Domke hat in 194 Länderspielen 101 Tore erzielt, unter anderem den Siegtreffer im Finale der Weltmeisterschaft 2002 in Malaysia gegen Australien. Bis auf Weiteres aber wird Domke keine Tore mehr für Deutschland schießen – vor drei Wochen entschied sich der 27 Jahre alte Rüsselsheimer für den Beruf und gegen das Hockey: Er wird am 1. September eine Ausbildung zum Kriminalkommissar beginnen. Es ist der Tag, an dem die EM anfängt. „Da sich mit Hockey nichts verdienen lässt, muss ich irgendwann an meine Zukunft denken“, sagt Domke.

Seine kurzfristige Absage hat einigen Staub aufgewirbelt im deutschen Hockey, nur möchte sich das Peters so kurz vor dem Saisonhöhepunkt nicht anmerken lassen. „Ich kenne Oliver ja, er ist sensibel und ein bisschen ängstlich, er hat sich Hockey und die Polizeischule nicht zugetraut.“ Der auffälligste deutsche Stürmer gilt als stur und immer für eine Überraschung gut – so hatte er sich auch nach der Weltmeisterschaft 1998 in Utrecht um seine Ausbildung gekümmert (damals zum Industriekaufmann) und die EM in Padua ein Jahr später sausen lassen. Deutschland wurde auch ohne ihn Europameister. Dann aber kehrte Domke zurück und erklärte die olympische Goldmedaille in Athen zum Ziel. Die neue Kehrtwendung überraschte nicht nur den Bundestrainer, sondern auch seine Kollegen.

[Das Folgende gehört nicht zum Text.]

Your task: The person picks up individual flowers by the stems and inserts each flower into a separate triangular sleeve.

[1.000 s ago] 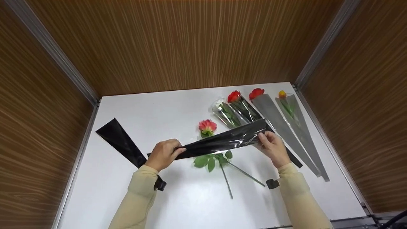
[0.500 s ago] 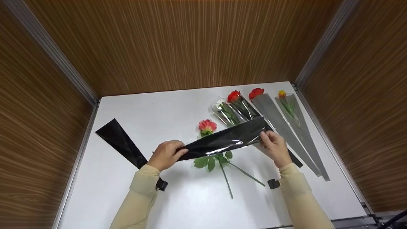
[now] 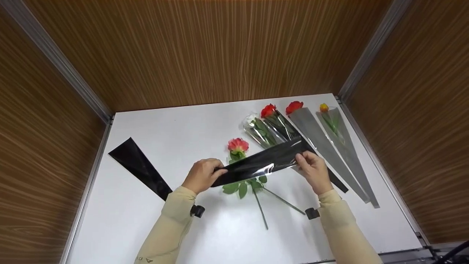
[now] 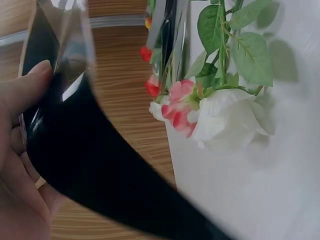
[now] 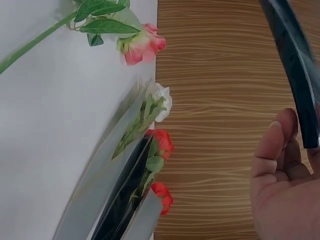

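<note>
A black glossy flower sleeve [image 3: 256,164] is held up between both hands, slanting across the middle of the head view. My left hand [image 3: 205,175] grips its lower left part, the thumb lying along the film. At the wider end, my right hand [image 3: 314,172] pinches the edge between thumb and fingers. Below the sleeve lie a pink flower [image 3: 238,145] and a white rose [image 4: 227,117], their green stems pointing toward the front. The sleeve covers the white rose in the head view. In the left wrist view, the black film bends away from the left hand.
Another black sleeve [image 3: 141,167] lies at the left, partly behind the left forearm. On the right are several wrapped flowers: a white one [image 3: 253,123], a red one [image 3: 269,110], another red one [image 3: 295,108] and an orange tulip [image 3: 324,108]. Wooden panels [image 3: 227,55] enclose the white table [image 3: 176,135].
My left hand has slid rightward, closer to the right hand, so a shorter stretch of sleeve shows between them. The right hand has barely moved. The flowers stay put.
</note>
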`<state>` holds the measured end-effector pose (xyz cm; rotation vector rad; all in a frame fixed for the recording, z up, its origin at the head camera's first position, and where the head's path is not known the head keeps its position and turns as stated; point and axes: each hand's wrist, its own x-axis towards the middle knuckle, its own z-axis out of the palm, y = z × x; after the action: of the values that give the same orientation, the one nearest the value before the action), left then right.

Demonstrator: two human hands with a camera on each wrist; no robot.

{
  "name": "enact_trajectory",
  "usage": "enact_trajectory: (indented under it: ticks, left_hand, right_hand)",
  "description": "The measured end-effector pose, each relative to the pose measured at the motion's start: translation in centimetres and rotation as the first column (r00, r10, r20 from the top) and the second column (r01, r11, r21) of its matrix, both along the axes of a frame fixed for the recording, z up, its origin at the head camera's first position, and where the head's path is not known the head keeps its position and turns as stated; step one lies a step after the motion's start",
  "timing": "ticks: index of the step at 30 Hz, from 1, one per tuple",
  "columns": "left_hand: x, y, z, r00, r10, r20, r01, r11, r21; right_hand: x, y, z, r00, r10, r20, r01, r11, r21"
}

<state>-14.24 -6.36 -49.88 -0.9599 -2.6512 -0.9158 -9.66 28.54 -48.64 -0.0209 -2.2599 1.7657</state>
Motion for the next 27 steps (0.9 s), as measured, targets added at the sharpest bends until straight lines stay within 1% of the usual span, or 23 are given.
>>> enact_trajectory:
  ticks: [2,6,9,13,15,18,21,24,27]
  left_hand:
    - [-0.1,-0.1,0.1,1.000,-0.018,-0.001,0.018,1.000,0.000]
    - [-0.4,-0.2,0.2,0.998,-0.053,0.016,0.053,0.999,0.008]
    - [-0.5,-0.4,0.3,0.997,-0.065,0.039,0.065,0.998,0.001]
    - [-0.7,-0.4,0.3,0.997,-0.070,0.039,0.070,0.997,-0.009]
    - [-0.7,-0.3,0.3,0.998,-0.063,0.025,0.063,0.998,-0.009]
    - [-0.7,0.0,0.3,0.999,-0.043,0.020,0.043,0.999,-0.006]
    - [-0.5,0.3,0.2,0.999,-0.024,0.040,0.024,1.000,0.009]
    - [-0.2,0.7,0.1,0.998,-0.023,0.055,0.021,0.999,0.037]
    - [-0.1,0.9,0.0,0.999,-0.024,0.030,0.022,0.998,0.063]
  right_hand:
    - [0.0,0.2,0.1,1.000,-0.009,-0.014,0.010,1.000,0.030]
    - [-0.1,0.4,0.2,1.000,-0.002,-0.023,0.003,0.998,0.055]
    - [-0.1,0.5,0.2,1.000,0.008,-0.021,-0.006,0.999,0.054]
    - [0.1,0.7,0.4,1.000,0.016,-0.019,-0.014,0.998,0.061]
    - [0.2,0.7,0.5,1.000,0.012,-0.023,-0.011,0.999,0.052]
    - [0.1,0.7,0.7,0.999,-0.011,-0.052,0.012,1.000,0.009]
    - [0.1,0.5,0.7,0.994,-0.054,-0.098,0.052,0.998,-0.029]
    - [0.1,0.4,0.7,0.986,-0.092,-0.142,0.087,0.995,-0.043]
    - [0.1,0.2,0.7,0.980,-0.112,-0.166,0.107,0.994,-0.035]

So wurde das traditionelle Hamburger Vierländerturnier an diesem Wochenende der erste echte Test ohne den Ausnahmeangreifer. Zum Turniersieg reichte es nicht. Nach dem 2:2 gegen Spanien am Freitag und dem 3:2 gegen Indien am Samstag gab es gestern nur ein 4:4 gegen Argentinien. Damit ging der Turniersieg an Indien. Da ist es nicht weiter verwunderlich, dass Peters nicht ohne Domke plant. Er hält dessen Rücktritt für eine Bauchentscheidung. „Oliver soll erst mal anfangen, dann gucken wir weiter. Wenn beide Seiten es wollen, ließen sich Hockey und Ausbildung verbinden. Die Polizeischule Hessen wäre sicher kooperativ.“ Das Hintertürchen bleibt also offen für den „Hockeyspieler des Jahres 2002“.